How will equities vote in the presidential election?
That's a question Barry C. Knapp, U.S. equity portfolio strategist, Barclays Capital Inc., New York, addresses in a recent research report “U.S. Portfolio Strategy: Election 2012: "It's the economy stupid'.”
Mr. Knapp comes to what he calls a counterintuitive conclusion: The better the equity market performs, the worse the chances for President Barack Obama's re-election.
The “economic environment has not improved, consumer confidence measures have weakened and the president's approval ratings has followed expectations lower,” Mr. Knapp wrote in the report. “While the race remains too close to call, we believe the direction of the polls will be a major determinant of stock prices this fall.”

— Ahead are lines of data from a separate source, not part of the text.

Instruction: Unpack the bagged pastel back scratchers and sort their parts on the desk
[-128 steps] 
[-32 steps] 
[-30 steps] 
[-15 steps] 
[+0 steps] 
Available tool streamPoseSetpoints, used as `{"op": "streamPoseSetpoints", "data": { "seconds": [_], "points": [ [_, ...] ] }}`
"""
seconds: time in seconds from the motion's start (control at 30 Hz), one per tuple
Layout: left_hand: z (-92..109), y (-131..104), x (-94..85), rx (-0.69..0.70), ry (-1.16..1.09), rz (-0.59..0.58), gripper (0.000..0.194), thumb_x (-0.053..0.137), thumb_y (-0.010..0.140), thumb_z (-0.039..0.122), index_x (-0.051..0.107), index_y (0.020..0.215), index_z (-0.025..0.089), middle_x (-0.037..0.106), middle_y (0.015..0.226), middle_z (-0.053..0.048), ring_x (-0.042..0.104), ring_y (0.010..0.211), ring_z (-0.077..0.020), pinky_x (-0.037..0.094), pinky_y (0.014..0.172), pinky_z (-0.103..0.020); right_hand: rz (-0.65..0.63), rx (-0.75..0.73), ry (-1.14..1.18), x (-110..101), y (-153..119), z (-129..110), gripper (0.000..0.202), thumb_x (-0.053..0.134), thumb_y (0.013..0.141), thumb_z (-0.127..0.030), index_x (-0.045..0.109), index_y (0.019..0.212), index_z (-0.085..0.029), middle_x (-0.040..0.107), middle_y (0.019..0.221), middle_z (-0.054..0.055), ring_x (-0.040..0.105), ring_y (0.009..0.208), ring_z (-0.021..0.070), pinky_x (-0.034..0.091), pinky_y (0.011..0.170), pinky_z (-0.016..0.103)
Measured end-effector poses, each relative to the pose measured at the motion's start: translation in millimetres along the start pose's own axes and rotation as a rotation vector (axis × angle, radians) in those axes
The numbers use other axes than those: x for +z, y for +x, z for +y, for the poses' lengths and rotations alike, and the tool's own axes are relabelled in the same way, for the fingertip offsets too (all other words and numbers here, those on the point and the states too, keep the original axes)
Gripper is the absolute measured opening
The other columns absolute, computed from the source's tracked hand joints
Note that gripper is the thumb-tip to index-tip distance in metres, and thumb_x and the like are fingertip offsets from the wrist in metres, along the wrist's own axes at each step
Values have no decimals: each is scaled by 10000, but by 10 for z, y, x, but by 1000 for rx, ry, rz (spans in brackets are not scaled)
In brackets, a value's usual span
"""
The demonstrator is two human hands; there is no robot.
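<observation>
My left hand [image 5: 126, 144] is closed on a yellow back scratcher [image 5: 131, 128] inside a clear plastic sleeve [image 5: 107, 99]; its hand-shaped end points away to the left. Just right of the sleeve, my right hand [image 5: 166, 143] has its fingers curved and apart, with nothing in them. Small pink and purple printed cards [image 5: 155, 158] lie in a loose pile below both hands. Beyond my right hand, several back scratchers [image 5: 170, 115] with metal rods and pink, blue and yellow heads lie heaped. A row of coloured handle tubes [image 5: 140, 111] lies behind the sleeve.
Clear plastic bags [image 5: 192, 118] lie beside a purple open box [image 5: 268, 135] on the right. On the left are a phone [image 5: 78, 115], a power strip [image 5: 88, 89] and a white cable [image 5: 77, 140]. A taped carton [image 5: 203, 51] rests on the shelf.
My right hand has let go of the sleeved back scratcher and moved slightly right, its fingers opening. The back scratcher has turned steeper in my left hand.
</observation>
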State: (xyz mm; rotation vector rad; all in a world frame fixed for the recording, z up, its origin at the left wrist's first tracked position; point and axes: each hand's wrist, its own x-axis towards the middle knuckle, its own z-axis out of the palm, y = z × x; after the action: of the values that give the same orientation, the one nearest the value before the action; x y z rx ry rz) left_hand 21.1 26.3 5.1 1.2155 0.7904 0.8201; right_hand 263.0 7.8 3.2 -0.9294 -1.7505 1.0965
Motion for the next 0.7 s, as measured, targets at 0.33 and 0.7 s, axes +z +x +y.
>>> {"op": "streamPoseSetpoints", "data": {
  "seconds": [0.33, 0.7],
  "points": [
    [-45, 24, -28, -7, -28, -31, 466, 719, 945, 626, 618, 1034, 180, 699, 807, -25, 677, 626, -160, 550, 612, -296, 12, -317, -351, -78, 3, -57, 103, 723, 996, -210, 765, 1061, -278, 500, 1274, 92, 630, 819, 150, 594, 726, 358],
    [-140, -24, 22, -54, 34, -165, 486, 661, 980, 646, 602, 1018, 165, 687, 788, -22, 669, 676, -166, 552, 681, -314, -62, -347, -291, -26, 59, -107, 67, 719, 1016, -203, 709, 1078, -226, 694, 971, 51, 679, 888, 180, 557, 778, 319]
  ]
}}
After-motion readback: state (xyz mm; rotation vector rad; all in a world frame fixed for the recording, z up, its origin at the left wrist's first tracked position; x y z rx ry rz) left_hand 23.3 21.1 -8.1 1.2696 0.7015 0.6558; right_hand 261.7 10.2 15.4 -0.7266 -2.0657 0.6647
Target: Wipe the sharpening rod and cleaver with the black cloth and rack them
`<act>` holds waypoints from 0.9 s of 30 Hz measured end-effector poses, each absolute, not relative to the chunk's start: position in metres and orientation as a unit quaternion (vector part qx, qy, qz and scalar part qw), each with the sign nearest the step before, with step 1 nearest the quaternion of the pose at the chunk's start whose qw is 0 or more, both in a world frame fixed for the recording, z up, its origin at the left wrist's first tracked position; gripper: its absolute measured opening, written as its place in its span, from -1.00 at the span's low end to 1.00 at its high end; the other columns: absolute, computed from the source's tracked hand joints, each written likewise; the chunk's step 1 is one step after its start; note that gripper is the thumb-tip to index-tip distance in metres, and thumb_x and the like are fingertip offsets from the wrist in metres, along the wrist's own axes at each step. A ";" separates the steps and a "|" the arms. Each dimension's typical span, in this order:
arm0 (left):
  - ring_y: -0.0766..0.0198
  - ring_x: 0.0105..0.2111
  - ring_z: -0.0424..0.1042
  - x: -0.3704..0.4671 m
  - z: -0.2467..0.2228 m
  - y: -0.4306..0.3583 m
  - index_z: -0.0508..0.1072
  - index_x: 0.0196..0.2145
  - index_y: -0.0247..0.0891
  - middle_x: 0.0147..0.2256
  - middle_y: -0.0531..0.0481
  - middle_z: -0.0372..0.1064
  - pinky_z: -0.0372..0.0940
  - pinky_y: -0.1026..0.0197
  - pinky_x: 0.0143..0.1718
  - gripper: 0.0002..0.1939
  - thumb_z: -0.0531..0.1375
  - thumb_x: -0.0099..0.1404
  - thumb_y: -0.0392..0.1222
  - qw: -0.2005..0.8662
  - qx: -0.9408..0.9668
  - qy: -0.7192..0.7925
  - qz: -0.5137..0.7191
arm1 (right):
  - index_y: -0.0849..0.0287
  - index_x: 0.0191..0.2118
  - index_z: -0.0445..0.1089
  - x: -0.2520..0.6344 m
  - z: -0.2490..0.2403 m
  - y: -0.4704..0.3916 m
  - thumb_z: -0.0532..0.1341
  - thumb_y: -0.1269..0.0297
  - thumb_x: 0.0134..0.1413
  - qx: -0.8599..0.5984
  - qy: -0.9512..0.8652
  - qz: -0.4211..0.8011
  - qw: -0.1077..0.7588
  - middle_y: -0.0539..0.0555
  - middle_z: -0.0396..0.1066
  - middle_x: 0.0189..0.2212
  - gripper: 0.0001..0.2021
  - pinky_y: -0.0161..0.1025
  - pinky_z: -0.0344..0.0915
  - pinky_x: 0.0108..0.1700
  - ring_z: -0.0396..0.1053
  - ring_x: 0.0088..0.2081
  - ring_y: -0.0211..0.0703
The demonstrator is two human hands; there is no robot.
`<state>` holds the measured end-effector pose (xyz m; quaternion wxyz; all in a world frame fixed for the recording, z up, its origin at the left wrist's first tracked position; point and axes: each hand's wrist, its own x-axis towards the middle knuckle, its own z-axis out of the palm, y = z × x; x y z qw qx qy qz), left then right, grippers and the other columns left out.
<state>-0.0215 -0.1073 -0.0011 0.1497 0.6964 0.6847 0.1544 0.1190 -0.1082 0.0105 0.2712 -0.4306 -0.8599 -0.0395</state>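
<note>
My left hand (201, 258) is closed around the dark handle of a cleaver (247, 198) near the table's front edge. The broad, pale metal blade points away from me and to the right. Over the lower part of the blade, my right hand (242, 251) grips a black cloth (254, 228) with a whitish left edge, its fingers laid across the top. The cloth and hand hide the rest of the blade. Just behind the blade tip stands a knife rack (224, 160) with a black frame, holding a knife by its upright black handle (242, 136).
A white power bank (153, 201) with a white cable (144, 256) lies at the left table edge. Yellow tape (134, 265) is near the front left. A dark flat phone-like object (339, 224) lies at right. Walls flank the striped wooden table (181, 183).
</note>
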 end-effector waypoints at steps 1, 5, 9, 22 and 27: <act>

Mr. Knapp noted in the report “perhaps counterintuitively, the surprisingly strong 25.7% (S&P 500 price return from Aug. 1, 2011 to July 21, 2012) increase in the S&P 500 also points toward an unsuccessful re-election campaign. The average annualized (S&P 500) return just prior to the election for unsuccessful campaigns was 15.4%, while the average for successful campaigns was 10.4%. In 1980, the return was 24.3%. (The returns are only for the 12 months from Nov. 1 the year before the election until Oct. 31 the year of the election.) In other words, elections breed optimism, but change is even better from an equity market perspective.”